Relatórios citando observadores de aviação indicam que aeronaves Yak-130 da Força Aérea Iraniana foram vistas realizando voos de patrulha ao lado de interceptadores de caças MiG-29 sobre Teerã. As aeronaves teriam sido armadas com mísseis ar-ar de curto alcance e tinham missões designadas para detectar e engajar drones operando em altitudes médias e baixas.

O jornalista de aviação Babak Taghvaee descreveu a atividade em um comunicado público, escrevendo: "Acontecendo agora em Teerã, capital do Irã, caças interceptadores MiG-29 e treinadores avançados a jato Yak-130 da Força Aérea Iraniana, armados com mísseis ar-ar R-73E, podem ser vistos realizando patrulhas sobre a cidade. Eles são incapazes de lidar com F-22 e F-35, claro, mas são capazes de abater drones."

De acordo com a reportagem, as patrulhas têm como objetivo combater ameaças aéreas, incluindo veículos aéreos não tripulados israelenses Hermes e drones americanos MQ-9.

O Irã recebeu sua primeira aeronave Yak-130 da Rússia em 2023, marcando a introdução de uma moderna plataforma de treinamento a jato no inventário da força aérea do país. As aeronaves foram inicialmente descritas como treinadoras avançadas destinadas a preparar pilotos para aeronaves de combate de próxima geração, embora a plataforma também possua capacidade de combate limitada.

O Yak-130 foi projetado com características aerodinâmicas semelhantes às dos caças modernos, permitindo que os pilotos treinem em condições de voo semelhantes às operações de aeronaves de linha de frente. Apesar de seu papel de treinamento, a aeronave pode transportar armas e realizar missões leves de ataque ou reconhecimento quando equipadas adequadamente. Quando armados com mísseis ar-ar guiados por infravermelho, como o R-73E, a aeronave pode engajar alvos aéreos mais lentos, incluindo drones.

O uso de aeronaves de treinamento para patrulhas de defesa aérea reflete uma adaptação operacional ao crescente papel dos sistemas aéreos não tripulados em ambientes regionais de segurança. Drones frequentemente voam em velocidades e altitudes que não exigem aeronaves interceptadoras de alto desempenho, permitindo que os militares designem plataformas secundárias para combater tais ameaças, enquanto preservam os caças de linha de frente para outras missões.

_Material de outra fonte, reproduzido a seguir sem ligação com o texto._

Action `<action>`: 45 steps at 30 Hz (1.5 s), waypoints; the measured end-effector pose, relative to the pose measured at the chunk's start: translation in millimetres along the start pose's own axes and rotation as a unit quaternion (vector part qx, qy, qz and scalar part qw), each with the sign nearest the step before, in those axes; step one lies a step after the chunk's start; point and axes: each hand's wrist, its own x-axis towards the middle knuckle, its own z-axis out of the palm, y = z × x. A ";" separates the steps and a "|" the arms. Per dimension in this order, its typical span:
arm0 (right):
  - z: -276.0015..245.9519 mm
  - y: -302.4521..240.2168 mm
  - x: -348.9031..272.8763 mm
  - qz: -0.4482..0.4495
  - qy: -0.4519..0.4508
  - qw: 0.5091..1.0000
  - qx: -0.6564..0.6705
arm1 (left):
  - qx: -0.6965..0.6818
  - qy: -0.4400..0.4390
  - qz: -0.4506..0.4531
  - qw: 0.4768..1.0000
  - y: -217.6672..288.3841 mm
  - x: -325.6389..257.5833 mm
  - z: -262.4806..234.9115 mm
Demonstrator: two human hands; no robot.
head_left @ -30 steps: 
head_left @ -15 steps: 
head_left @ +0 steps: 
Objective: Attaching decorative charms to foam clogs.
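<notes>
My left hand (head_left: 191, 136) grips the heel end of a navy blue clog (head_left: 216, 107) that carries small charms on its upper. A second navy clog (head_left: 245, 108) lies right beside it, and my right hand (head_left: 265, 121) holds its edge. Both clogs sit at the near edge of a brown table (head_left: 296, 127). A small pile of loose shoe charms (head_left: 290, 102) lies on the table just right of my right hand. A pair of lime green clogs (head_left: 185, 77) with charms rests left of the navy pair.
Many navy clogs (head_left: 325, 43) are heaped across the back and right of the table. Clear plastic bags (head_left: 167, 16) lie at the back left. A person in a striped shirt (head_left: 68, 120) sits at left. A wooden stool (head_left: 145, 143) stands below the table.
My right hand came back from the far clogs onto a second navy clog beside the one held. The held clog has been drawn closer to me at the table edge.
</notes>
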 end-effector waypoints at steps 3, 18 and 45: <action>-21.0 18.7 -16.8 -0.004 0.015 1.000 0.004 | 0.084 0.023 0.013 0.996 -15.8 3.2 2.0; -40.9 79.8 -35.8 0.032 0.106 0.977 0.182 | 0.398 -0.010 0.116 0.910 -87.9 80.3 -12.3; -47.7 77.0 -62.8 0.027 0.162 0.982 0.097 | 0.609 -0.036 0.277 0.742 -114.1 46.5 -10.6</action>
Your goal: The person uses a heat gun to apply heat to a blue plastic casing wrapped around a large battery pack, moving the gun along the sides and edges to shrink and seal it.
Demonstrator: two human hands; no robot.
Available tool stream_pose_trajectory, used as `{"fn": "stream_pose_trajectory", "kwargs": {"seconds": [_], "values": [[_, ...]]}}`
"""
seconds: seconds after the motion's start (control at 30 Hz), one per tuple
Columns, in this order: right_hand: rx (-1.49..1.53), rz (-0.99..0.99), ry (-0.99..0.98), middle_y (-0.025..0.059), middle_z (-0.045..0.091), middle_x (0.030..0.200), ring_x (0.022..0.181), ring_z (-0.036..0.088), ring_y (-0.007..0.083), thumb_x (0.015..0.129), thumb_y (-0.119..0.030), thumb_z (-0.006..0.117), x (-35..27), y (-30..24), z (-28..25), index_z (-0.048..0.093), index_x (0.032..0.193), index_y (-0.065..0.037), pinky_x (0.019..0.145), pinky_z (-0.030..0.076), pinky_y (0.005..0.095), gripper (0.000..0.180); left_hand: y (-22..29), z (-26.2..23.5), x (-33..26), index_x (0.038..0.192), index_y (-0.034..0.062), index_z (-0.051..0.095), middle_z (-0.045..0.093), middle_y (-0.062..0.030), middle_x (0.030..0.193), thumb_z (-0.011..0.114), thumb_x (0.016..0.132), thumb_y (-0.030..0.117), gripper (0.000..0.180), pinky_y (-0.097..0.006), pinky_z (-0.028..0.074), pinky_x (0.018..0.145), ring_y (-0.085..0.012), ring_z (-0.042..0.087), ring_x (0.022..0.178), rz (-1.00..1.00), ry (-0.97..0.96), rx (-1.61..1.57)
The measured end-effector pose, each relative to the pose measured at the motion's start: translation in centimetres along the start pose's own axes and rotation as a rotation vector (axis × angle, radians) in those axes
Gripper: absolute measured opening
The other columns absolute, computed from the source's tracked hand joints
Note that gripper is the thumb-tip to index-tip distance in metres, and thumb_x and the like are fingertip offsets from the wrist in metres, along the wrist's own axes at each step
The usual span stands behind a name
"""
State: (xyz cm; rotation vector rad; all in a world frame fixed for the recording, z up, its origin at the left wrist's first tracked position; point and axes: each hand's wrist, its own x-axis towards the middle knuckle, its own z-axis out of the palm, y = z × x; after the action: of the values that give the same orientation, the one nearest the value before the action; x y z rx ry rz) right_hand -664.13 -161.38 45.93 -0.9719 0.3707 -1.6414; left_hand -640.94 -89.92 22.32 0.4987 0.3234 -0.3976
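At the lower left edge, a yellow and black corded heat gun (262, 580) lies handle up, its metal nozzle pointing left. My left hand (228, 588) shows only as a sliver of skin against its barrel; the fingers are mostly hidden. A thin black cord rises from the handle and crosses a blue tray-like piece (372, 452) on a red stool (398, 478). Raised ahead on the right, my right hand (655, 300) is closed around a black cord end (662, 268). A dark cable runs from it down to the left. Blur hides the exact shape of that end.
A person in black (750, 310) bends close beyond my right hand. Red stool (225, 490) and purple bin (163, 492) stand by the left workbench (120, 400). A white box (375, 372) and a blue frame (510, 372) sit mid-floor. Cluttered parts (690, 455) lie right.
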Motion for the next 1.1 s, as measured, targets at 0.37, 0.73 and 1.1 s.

As patrulhas conjuntas relatadas envolvendo aeronaves Yak-130 e caças MiG-29 indicam atividade de defesa aérea em camadas sobre Teerã, combinando interceptadores de caças antigos com aeronaves recém-introduzidas capazes de patrulhar em patrulha. Tais implantações podem ampliar a cobertura de vigilância e aumentar as opções de resposta contra alvos aéreos menores.